Prompt: Please count how many lines of the data include the word "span". Give only that number in reply.

Data shown:
-.-.-

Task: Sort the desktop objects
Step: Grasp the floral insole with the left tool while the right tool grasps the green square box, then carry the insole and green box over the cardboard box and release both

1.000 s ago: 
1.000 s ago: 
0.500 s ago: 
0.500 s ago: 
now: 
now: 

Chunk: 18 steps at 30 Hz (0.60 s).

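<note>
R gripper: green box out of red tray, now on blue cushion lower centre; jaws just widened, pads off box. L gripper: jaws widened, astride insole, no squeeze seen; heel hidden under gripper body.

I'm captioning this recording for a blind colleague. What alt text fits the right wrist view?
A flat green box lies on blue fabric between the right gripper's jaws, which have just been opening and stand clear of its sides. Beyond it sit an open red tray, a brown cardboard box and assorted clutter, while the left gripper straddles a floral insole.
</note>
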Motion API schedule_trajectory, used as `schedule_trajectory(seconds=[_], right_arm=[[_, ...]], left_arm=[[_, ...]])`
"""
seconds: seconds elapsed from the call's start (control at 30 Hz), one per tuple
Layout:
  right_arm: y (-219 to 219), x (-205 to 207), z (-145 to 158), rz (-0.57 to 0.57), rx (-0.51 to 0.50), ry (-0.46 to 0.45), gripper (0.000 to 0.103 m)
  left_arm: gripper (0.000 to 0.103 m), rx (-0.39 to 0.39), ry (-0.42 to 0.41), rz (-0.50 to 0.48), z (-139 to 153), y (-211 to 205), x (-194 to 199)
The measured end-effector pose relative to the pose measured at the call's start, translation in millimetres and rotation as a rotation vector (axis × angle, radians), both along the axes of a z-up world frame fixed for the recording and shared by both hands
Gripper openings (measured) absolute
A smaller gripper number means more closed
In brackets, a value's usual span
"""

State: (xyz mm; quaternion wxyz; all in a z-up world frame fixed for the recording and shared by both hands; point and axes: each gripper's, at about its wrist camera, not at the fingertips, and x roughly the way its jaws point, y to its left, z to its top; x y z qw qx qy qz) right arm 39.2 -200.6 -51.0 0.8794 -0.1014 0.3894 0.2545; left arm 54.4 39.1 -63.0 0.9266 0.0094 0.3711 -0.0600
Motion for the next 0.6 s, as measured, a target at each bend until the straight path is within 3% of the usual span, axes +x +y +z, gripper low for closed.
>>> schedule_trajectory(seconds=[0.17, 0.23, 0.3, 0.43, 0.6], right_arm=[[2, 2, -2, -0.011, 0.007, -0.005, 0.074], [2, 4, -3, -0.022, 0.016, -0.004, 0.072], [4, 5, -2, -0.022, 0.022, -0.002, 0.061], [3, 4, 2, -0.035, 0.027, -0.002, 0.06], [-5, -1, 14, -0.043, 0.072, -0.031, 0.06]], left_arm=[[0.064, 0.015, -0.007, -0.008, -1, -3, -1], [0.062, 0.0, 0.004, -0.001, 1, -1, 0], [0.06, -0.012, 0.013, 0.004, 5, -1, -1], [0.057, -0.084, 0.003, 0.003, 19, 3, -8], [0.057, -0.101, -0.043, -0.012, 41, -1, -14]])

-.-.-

Solution for this task: 2